The task - Return, from the listing that follows, each line containing the word "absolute".

Record extracts -
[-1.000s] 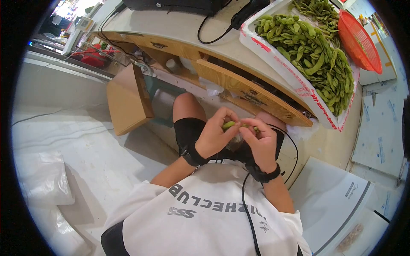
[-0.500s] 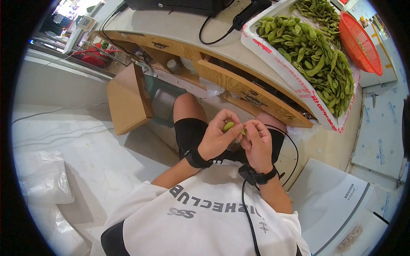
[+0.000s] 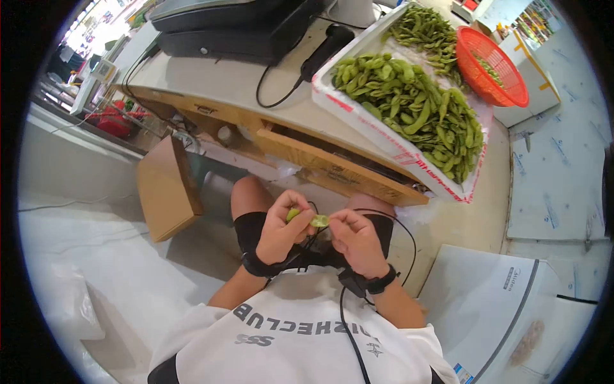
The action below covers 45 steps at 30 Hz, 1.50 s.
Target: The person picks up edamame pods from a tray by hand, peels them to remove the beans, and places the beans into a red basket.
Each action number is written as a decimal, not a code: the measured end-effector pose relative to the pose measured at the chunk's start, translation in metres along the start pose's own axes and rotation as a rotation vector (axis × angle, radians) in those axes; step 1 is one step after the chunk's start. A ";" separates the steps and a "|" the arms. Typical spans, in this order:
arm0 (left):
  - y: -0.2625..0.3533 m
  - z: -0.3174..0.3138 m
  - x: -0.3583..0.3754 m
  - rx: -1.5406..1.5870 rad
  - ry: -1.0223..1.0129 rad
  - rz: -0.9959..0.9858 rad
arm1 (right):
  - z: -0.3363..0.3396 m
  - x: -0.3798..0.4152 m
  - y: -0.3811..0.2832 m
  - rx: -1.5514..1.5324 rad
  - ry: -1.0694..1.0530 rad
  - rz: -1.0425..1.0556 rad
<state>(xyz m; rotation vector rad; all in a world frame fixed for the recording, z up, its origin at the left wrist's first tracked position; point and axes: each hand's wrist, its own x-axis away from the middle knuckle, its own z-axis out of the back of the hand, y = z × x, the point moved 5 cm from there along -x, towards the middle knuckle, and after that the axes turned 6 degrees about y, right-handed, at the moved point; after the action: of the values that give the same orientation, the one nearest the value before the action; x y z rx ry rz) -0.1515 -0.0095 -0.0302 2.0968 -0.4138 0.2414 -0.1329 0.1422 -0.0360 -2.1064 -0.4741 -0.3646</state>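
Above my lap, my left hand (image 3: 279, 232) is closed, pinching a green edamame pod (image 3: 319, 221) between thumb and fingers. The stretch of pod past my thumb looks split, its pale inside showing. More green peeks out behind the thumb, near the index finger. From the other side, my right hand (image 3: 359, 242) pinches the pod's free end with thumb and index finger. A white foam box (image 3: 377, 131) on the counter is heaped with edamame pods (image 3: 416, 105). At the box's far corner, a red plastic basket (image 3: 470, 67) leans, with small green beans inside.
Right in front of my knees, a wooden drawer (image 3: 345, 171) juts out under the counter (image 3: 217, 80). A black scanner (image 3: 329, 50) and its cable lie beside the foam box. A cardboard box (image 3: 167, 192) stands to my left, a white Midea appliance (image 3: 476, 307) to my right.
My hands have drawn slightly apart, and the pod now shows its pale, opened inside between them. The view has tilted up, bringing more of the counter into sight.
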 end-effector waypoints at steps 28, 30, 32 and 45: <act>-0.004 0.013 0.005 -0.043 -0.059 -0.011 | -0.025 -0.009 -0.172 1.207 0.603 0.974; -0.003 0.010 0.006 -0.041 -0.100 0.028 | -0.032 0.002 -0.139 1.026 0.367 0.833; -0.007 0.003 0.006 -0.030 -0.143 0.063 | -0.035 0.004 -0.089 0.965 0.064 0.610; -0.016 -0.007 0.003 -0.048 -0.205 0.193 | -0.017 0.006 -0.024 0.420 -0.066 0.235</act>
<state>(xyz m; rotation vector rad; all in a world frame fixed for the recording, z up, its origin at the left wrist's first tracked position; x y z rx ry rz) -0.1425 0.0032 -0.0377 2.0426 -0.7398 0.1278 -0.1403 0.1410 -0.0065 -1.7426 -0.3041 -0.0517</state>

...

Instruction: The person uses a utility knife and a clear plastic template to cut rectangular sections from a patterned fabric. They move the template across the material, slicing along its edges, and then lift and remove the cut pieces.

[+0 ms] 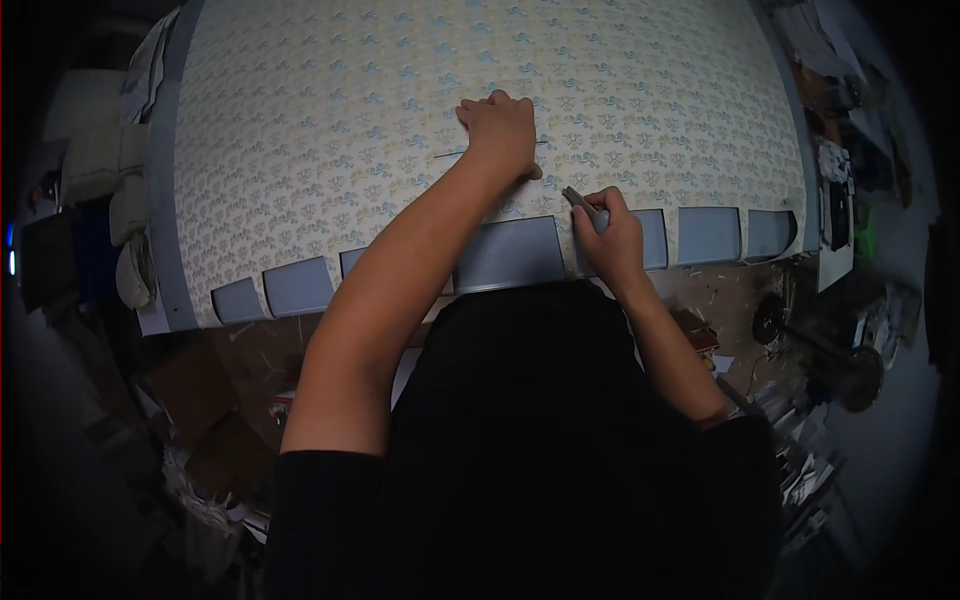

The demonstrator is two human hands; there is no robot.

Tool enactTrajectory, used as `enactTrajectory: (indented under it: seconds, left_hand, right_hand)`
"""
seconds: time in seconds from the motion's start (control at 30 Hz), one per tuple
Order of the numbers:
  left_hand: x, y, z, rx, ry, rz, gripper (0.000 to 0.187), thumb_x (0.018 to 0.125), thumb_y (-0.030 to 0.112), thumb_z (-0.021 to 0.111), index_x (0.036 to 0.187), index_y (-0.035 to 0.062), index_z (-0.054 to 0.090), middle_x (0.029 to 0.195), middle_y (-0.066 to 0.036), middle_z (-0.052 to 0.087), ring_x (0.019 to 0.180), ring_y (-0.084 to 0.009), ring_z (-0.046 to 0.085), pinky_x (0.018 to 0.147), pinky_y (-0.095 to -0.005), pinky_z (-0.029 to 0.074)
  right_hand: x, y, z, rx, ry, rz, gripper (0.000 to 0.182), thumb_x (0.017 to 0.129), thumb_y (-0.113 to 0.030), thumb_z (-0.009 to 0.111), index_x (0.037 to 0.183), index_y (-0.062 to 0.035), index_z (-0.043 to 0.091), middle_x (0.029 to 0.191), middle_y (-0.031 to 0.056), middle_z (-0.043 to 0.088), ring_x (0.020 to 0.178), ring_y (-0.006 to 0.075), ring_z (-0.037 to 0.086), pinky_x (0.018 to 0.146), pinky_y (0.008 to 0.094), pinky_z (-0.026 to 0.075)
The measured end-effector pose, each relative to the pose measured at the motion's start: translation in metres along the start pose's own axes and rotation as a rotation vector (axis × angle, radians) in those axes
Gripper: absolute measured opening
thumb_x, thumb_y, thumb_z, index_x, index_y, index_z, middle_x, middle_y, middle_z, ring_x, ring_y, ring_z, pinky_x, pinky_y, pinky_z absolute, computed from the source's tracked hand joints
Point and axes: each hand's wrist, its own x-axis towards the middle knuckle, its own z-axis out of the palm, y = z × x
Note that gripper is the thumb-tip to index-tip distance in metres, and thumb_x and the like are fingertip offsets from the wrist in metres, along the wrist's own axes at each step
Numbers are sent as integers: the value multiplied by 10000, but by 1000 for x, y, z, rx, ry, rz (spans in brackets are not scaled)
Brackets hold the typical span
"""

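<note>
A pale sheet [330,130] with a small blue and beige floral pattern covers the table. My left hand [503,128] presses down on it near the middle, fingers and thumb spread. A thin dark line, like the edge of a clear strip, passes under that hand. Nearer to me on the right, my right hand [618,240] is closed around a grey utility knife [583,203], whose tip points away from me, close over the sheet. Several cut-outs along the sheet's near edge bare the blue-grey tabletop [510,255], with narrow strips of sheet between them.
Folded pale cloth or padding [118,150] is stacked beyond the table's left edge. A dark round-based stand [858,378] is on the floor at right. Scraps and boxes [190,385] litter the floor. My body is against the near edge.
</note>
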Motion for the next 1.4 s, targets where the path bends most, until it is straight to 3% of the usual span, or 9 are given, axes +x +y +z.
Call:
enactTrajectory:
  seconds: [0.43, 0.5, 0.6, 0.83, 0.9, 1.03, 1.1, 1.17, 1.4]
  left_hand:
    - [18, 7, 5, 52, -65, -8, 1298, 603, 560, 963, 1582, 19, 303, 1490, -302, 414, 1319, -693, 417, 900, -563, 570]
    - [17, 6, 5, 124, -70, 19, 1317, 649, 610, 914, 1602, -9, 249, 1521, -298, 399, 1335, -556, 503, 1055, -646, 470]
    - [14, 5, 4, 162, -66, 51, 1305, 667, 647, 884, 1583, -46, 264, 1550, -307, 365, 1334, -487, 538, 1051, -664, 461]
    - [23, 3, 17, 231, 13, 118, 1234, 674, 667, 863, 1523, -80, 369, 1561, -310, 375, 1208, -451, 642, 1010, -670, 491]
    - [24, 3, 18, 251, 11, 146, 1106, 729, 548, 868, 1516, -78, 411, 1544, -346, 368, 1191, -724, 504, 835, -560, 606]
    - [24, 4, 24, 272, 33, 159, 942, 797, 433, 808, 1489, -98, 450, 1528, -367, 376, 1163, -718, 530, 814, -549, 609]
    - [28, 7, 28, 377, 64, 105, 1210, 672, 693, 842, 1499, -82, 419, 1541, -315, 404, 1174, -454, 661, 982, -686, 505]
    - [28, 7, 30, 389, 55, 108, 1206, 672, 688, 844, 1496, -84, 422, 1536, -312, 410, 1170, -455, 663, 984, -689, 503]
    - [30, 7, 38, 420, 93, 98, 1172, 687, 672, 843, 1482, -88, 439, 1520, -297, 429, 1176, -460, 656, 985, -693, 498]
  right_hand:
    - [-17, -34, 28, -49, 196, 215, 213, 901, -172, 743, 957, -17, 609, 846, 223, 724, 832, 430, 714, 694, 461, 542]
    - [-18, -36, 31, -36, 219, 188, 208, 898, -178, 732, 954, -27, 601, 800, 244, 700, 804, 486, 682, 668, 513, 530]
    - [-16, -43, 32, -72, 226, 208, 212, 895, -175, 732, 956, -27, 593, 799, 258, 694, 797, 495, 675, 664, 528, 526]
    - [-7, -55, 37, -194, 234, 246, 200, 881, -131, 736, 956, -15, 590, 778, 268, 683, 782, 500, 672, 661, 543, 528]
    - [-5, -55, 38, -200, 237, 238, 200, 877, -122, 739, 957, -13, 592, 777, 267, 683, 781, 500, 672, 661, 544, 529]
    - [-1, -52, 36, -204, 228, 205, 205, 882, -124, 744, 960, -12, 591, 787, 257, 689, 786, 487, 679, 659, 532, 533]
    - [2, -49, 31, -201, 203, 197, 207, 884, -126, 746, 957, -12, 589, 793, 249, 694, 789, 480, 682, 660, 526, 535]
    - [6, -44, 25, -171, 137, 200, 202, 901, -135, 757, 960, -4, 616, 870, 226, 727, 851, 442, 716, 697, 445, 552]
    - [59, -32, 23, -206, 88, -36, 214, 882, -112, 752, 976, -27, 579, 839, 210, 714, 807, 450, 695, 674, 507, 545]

Finished exercise -
Gripper: absolute measured opening
thumb_x, thumb_y, thumb_z, index_x, index_y, index_z, middle_x, middle_y, middle_z, ring_x, ring_y, ring_z, pinky_x, pinky_y, pinky_z absolute, computed from the source's tracked hand joints

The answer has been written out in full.